Supreme Court of West Virginia

March 21, 2018

JOEY AUSTIN, Claimant Below, Petitioner
v.
MURRAY AMERICAN ENERGY, INC., Employer Below, Respondent

          BOR Appeal No. 2051925 (Claim No. 2016011923)

          MEMORANDUM DECISION

         Petitioner Joey Austin, by Stephen New and Stacey Fragile, his attorneys, appeals the decision of the West Virginia Workers' Compensation Board of Review. Murray American Energy, Inc., by Denise Pentino and Aimee Stern, its attorneys, filed a timely response.

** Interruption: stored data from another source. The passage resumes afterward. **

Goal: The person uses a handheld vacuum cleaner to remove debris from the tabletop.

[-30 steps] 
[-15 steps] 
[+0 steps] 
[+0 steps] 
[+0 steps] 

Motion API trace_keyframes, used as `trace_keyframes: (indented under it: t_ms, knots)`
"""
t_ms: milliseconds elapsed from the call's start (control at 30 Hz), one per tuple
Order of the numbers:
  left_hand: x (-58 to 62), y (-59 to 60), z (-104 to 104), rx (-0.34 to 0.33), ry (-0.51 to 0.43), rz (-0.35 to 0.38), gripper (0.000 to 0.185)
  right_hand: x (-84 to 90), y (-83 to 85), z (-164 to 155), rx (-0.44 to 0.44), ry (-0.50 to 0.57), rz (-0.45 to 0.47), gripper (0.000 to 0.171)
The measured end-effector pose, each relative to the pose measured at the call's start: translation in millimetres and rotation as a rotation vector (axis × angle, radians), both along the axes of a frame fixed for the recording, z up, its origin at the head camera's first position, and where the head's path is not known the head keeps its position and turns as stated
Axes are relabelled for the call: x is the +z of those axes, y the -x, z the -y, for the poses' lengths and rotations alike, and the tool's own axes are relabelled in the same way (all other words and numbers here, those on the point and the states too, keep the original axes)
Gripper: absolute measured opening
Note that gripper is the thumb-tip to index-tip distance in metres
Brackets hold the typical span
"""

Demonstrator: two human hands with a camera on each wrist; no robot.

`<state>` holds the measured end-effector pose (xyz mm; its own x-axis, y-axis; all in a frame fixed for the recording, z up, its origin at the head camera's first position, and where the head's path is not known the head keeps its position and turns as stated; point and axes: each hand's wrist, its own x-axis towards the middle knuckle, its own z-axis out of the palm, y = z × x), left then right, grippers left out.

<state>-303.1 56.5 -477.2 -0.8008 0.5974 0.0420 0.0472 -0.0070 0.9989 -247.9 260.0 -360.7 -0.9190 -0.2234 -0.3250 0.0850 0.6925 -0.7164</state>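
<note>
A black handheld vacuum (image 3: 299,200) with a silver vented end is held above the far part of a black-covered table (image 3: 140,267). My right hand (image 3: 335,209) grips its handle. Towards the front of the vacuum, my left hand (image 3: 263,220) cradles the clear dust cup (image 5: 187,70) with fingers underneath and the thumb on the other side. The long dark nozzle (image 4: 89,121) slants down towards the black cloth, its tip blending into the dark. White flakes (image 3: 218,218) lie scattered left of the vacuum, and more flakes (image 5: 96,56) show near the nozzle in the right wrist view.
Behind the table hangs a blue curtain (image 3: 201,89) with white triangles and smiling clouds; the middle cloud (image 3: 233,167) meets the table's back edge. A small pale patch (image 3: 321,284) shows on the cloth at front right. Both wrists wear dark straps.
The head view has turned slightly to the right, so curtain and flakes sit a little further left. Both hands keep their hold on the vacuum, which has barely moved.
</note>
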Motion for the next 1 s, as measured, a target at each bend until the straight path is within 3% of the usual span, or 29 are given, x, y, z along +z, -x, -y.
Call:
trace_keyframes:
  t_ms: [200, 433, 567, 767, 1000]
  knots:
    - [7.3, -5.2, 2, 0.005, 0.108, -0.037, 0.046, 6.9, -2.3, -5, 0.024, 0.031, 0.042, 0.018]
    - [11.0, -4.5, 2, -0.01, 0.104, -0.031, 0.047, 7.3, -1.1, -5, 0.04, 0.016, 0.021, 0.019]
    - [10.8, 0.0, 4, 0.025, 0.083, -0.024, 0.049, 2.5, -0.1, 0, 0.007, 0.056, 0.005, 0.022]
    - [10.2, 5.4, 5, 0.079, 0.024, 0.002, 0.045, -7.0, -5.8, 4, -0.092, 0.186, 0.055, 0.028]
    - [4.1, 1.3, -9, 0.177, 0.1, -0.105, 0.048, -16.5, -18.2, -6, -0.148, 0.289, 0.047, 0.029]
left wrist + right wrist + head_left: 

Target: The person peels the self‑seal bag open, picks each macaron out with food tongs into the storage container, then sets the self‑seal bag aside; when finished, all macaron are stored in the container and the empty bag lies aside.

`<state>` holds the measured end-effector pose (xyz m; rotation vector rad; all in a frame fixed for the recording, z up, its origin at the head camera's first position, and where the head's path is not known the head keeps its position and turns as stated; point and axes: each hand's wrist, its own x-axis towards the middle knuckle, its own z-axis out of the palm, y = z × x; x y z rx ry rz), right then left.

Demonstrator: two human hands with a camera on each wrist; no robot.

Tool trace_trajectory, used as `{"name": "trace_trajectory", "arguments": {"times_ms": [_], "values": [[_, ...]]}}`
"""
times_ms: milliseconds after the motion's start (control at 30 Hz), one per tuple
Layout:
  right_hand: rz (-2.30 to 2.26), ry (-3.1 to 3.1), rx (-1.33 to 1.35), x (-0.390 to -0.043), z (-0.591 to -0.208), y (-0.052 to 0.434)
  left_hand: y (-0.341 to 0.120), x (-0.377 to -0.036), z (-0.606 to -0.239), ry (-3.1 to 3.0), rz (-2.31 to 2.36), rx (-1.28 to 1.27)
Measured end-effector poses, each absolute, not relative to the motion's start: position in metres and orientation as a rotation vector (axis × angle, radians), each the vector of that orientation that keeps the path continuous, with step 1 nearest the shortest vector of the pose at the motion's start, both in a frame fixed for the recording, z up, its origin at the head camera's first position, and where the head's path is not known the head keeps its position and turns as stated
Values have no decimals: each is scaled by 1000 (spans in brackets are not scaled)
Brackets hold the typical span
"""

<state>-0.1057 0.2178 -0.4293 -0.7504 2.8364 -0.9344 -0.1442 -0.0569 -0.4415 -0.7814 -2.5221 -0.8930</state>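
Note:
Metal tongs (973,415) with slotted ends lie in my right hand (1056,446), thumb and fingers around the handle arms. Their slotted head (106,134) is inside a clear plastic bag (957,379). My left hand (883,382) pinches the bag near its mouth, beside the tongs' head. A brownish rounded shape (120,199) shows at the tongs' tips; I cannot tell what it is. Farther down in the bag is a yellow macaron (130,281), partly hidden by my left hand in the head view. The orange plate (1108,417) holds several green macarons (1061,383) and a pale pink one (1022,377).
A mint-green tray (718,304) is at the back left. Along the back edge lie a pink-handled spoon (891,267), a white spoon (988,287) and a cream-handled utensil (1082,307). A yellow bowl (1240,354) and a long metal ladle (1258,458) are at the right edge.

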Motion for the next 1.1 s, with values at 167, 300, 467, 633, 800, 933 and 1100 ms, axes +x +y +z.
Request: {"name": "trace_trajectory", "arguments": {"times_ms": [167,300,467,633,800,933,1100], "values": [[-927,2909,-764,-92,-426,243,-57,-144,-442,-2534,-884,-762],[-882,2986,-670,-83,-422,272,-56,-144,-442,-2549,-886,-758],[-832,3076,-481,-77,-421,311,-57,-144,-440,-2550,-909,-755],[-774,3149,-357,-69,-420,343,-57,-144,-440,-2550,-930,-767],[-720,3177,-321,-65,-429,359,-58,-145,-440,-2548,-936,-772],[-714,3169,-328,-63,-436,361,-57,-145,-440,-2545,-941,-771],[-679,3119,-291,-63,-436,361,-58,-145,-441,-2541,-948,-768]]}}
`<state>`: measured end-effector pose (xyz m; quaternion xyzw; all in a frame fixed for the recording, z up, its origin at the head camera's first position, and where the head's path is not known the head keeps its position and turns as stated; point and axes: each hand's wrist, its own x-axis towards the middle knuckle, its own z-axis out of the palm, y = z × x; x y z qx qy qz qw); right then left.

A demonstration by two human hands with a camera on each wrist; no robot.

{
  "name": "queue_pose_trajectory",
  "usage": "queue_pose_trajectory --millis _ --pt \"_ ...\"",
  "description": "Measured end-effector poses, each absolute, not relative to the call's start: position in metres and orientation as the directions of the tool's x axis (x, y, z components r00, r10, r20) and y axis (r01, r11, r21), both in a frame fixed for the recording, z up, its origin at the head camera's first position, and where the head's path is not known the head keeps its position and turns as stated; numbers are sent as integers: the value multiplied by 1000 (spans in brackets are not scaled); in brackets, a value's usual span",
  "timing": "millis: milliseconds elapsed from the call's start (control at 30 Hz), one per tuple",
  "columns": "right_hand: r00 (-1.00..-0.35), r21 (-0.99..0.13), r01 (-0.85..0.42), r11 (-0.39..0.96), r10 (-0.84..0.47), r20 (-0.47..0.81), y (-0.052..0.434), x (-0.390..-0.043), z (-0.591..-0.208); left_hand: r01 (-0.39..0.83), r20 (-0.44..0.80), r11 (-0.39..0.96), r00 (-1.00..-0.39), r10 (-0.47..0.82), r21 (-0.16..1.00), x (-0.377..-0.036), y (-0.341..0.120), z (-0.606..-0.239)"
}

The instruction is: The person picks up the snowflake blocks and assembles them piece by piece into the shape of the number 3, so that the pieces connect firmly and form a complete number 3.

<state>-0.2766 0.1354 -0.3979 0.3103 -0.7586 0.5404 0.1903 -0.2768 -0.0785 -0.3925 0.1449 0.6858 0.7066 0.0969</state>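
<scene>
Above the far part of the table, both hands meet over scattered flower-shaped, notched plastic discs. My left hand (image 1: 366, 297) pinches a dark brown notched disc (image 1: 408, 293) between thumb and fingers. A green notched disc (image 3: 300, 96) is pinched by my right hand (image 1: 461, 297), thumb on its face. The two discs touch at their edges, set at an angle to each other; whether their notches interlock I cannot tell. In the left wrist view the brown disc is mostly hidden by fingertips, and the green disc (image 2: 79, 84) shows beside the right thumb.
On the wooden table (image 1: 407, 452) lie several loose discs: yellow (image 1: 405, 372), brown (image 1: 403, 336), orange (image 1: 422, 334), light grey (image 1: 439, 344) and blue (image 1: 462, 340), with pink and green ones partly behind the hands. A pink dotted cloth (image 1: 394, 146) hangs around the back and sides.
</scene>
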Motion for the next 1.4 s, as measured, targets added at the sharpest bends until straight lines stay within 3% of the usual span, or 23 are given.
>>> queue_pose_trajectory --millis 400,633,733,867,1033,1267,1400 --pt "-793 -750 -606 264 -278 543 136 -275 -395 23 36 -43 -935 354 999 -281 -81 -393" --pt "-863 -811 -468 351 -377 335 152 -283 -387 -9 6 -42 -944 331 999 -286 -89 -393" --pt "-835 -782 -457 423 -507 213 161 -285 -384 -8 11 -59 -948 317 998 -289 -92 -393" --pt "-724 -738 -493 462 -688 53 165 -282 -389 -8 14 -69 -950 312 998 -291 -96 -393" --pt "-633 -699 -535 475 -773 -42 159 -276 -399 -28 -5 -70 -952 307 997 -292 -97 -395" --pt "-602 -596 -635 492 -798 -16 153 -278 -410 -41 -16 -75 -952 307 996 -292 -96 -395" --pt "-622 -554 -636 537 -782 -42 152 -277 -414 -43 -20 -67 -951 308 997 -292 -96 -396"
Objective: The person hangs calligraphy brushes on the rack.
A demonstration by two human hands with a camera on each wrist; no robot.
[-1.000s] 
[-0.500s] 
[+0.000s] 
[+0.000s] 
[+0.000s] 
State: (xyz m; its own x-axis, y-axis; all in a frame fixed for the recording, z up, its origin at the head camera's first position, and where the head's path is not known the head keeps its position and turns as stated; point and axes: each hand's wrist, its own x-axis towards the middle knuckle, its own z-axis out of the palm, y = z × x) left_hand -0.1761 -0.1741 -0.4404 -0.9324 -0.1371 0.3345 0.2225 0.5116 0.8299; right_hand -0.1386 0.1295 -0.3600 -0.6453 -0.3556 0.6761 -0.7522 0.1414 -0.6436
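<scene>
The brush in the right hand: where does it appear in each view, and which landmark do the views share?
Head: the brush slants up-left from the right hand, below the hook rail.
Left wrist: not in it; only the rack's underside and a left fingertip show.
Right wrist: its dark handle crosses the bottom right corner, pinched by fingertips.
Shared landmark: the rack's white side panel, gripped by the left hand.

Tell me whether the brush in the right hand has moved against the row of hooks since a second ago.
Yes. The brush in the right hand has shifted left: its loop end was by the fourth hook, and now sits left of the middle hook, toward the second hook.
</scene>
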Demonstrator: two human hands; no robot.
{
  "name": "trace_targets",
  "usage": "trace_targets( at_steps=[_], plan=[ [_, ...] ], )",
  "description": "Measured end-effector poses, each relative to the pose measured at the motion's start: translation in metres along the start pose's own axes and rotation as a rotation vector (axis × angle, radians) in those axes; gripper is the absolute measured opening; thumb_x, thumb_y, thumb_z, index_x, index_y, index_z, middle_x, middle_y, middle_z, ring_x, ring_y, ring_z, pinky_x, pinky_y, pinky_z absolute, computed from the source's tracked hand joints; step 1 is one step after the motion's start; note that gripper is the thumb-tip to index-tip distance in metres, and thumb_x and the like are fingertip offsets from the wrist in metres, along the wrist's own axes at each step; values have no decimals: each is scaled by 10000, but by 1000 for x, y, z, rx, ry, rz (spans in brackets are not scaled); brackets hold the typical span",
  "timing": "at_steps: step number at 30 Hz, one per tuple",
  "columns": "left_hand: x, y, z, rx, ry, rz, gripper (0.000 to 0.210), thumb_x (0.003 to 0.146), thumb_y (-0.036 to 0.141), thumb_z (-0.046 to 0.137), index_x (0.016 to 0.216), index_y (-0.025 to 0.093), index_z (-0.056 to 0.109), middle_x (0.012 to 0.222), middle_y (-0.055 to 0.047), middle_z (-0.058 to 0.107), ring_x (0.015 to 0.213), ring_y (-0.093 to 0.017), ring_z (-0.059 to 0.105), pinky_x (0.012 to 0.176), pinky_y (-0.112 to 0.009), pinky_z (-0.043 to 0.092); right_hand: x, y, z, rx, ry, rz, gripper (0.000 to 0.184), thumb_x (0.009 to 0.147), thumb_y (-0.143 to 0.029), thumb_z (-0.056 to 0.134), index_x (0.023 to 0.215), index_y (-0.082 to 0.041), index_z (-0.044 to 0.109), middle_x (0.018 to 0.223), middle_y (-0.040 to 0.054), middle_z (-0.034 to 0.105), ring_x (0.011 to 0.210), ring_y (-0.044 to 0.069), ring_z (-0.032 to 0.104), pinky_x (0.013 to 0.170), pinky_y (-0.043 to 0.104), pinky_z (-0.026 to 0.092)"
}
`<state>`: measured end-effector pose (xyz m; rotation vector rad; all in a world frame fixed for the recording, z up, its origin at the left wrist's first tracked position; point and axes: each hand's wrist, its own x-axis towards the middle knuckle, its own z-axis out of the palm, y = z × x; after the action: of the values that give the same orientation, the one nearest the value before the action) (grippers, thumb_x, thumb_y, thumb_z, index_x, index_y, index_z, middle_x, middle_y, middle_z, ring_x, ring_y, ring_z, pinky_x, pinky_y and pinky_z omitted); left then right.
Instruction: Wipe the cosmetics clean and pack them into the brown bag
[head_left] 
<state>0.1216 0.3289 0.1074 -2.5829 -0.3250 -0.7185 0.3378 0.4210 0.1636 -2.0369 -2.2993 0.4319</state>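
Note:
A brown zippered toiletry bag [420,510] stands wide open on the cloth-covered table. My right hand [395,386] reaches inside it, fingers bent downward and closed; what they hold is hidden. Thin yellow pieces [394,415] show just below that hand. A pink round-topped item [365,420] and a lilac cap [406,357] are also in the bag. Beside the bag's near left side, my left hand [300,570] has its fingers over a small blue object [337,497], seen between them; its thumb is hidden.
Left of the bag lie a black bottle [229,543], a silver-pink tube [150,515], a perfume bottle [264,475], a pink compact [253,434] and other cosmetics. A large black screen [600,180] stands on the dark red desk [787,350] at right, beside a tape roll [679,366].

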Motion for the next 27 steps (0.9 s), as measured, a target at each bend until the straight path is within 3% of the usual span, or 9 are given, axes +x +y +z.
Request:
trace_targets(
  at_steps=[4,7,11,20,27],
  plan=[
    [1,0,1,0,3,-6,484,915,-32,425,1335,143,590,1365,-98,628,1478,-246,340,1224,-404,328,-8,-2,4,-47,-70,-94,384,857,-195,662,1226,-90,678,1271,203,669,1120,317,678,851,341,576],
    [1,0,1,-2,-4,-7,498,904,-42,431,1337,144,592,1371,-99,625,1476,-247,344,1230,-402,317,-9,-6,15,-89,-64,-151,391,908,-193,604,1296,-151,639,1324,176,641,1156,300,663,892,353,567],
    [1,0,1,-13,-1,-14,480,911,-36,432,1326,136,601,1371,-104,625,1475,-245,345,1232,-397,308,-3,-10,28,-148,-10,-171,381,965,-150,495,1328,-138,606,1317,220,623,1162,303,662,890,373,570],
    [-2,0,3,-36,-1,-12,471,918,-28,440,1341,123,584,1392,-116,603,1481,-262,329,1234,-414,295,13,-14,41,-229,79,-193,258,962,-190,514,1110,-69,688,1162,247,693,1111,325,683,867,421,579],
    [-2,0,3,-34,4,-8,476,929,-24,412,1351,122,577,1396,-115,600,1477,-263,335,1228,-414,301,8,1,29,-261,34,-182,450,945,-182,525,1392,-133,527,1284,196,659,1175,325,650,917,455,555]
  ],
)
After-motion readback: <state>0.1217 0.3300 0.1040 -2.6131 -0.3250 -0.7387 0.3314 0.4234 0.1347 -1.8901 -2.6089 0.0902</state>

         The issue on appeal is the closure of the claim for temporary total disability benefits. On March 7, 2016, the claims administrator closed the claim for temporary total disability benefits. The Office of Judges affirmed the claims administrator in its March 23, 2017, Order. The Order was affirmed by the Board of Review on August 30, 2017. The Court has carefully reviewed the records, written arguments, and appendices contained in the briefs, and the case is mature for consideration.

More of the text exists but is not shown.